==== Given material

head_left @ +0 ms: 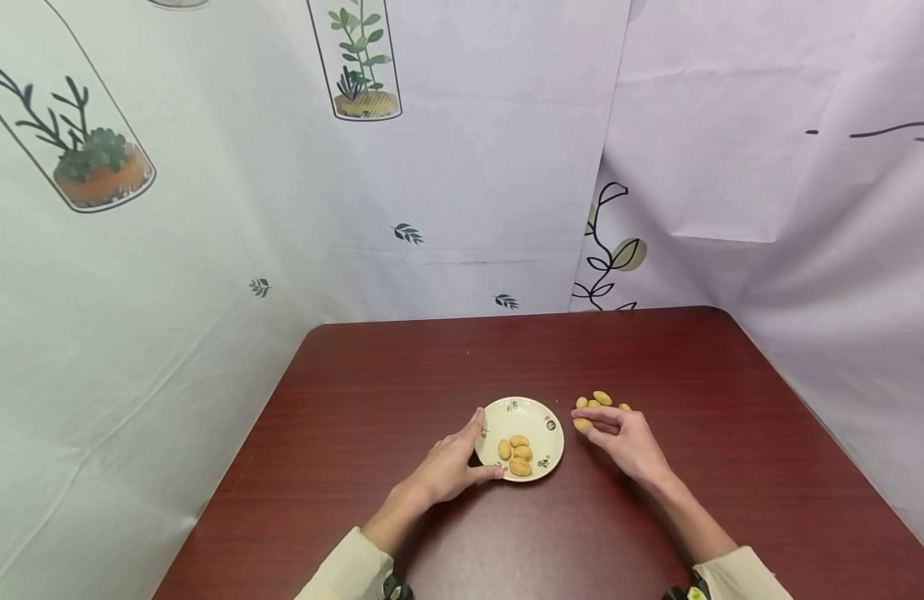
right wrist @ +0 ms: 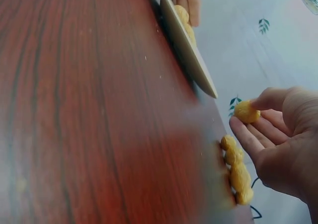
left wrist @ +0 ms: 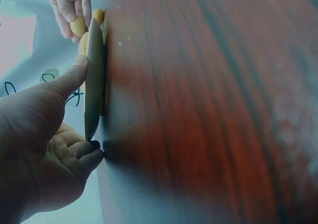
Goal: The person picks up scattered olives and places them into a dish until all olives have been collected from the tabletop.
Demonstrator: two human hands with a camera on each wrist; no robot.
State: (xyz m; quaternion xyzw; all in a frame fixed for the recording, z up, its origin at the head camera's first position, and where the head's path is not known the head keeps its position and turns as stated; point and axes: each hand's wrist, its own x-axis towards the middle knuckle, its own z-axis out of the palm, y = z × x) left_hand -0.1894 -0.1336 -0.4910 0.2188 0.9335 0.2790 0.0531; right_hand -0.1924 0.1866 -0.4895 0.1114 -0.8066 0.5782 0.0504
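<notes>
A cream plate (head_left: 532,418) with small printed figures lies flat on the table, several yellow peanuts (head_left: 521,467) grouped toward its near side. My left hand (head_left: 445,468) holds the plate's left rim, thumb at the near edge and fingers farther back along it. To the right of the plate, my right hand (head_left: 632,446) pinches one peanut (right wrist: 247,112) between thumb and fingers, raised above the tabletop. Other loose peanuts (right wrist: 240,178) lie on the table close beneath that hand, which partly hides them in the head view.
The dark red wooden table (head_left: 402,375) has rounded far corners. Pale cloth (head_left: 469,183) printed with plants hangs behind it and along both sides.
</notes>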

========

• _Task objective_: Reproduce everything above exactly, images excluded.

• _Answer to this task_:
head_left @ +0 ms: 
right wrist @ +0 ms: 
left wrist @ +0 ms: 
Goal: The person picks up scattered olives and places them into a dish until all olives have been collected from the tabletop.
Demonstrator: two human hands with a camera on each wrist; no robot.
State: (xyz m; quaternion xyzw; all in a frame fixed for the recording, z up, its origin at the head camera's first position, and where the head's path is not known the head keeps its position and turns as stated; point and axes: each hand's wrist, its own x-axis towards the middle knuckle, its own z-axis out of the palm, y = z × x) left_hand -0.1894 -0.1336 -0.4910 0.2188 0.9335 0.2790 0.0531; right_hand -0.1924 0.1866 -0.4895 0.1114 -0.8066 0.5782 0.0504
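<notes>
A cream plate (head_left: 532,418) with small printed figures lies flat on the table, several yellow peanuts (head_left: 521,467) grouped toward its near side. My left hand (head_left: 445,468) holds the plate's left rim, thumb at the near edge and fingers farther back along it. To the right of the plate, my right hand (head_left: 632,446) pinches one peanut (right wrist: 247,112) between thumb and fingers, raised above the tabletop. Other loose peanuts (right wrist: 240,178) lie on the table close beneath that hand, which partly hides them in the head view.
The dark red wooden table (head_left: 402,375) has rounded far corners. Pale cloth (head_left: 469,183) printed with plants hangs behind it and along both sides.
</notes>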

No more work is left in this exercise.